PROMPT: Starting at the first line of the data below, write out each line exactly until you reach the line containing "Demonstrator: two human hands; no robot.", and include that line too.
DATA EXCERPT: Begin
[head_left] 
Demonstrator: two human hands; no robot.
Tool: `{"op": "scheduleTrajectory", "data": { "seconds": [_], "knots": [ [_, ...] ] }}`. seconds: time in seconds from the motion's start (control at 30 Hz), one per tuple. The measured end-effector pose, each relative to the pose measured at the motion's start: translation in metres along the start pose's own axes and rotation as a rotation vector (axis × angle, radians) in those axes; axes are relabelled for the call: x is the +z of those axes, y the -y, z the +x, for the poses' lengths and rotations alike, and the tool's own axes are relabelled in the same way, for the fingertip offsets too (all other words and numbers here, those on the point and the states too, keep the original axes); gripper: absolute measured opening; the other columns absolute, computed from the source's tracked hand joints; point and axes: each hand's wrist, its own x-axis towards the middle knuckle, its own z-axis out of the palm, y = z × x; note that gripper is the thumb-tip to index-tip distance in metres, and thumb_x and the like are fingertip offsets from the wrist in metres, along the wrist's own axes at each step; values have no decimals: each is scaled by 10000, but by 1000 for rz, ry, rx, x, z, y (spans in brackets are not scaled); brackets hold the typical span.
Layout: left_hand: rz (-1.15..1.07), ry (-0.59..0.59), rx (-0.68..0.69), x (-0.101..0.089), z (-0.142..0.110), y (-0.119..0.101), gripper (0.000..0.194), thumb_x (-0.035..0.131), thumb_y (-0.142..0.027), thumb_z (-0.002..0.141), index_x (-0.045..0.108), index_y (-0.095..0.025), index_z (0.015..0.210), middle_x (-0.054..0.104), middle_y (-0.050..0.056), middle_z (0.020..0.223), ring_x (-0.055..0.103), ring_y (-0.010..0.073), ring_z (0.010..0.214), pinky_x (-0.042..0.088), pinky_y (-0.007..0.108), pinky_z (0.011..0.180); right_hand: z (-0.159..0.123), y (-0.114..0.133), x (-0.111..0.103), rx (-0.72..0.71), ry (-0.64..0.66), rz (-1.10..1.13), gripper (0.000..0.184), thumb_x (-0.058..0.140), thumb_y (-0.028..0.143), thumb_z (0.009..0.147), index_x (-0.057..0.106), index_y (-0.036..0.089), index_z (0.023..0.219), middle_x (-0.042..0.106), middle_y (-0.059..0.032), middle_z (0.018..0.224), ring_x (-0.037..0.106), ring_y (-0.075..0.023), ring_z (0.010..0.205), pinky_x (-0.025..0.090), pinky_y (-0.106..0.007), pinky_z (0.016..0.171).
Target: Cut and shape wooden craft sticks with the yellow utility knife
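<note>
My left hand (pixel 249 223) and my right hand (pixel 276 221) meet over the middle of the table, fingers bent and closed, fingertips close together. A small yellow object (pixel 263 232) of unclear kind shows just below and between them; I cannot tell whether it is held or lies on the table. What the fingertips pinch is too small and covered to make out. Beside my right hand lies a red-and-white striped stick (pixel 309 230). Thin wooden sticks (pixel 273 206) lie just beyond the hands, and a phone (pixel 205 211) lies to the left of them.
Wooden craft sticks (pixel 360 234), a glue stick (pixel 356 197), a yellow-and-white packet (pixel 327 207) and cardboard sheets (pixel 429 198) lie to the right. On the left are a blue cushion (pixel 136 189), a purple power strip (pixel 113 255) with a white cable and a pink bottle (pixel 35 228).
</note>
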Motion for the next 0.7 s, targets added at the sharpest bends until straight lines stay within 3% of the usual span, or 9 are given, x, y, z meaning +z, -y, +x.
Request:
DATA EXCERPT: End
WRITTEN RESPONSE:
[head_left] 
Demonstrator: two human hands; no robot.

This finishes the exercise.